◆ Requirement
Check every line of the data for the string "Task" and copy the ones that have it.

◆ Supplied records
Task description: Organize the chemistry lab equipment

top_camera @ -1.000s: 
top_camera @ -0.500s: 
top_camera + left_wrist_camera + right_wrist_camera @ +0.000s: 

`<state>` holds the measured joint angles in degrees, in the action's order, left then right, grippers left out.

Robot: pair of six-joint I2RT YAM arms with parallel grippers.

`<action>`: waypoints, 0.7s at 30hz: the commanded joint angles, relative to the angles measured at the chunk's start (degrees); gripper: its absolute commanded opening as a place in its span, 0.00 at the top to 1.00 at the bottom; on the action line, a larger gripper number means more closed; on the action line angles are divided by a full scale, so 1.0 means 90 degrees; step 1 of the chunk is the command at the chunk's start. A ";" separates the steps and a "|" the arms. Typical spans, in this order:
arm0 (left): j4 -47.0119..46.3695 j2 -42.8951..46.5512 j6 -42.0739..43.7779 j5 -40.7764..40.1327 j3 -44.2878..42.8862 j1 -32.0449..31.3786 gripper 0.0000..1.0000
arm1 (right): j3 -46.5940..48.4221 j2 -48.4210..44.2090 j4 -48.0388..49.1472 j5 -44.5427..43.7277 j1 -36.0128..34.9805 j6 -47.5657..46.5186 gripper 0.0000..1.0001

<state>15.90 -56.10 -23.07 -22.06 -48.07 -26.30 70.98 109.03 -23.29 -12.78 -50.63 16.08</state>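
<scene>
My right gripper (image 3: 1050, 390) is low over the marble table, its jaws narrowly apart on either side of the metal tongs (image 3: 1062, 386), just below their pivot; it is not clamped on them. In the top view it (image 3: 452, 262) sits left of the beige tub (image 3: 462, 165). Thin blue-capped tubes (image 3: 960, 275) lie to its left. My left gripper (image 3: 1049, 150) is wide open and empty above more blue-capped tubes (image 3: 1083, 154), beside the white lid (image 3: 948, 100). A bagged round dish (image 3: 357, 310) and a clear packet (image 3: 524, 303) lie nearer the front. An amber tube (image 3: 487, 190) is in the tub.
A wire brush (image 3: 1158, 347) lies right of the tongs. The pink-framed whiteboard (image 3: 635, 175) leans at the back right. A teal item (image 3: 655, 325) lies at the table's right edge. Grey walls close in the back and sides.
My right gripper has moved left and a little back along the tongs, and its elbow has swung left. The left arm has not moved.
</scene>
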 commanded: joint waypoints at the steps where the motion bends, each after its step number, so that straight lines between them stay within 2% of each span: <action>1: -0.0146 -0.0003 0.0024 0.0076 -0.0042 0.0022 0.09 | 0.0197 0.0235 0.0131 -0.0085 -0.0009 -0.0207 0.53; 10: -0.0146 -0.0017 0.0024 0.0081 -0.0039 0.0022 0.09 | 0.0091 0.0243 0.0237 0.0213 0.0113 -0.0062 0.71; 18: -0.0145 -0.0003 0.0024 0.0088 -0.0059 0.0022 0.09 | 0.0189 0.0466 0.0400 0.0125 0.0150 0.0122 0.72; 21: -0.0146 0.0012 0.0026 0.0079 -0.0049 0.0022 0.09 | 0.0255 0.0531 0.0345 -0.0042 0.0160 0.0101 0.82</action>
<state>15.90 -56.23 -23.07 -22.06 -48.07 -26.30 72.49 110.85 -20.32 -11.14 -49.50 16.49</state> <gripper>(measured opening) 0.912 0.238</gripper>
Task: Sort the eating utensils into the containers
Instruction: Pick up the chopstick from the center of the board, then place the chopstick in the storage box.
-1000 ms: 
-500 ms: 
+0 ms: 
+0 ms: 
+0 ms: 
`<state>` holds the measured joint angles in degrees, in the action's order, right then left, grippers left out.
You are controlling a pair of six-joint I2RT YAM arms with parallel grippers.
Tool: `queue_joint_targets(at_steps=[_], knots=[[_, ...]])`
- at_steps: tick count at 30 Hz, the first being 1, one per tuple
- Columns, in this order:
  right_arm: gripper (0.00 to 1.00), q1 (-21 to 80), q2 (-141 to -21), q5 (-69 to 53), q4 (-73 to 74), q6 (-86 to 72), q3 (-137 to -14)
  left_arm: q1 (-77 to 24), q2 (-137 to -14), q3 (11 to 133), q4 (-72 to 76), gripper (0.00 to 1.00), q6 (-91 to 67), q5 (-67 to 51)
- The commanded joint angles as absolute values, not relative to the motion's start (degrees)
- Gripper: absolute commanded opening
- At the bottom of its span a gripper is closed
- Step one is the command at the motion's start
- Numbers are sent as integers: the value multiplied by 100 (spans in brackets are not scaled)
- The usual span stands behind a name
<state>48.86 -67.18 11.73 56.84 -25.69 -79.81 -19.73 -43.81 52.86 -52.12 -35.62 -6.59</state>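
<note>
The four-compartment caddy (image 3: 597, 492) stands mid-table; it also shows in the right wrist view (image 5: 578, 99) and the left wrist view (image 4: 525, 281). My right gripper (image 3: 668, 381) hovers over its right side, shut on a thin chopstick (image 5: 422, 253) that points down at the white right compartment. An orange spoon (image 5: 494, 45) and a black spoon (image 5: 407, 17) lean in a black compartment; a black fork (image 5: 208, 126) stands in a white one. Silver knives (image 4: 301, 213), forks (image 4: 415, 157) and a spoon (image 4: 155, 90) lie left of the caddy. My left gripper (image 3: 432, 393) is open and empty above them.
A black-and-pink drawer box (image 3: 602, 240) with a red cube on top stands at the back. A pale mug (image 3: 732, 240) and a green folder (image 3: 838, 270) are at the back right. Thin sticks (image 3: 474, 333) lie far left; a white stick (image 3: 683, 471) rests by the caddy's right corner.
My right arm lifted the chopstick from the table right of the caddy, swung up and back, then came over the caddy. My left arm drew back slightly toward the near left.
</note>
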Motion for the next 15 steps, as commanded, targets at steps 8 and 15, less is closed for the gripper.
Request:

◆ Solution for this problem
Task description: Organize the chemistry lab equipment
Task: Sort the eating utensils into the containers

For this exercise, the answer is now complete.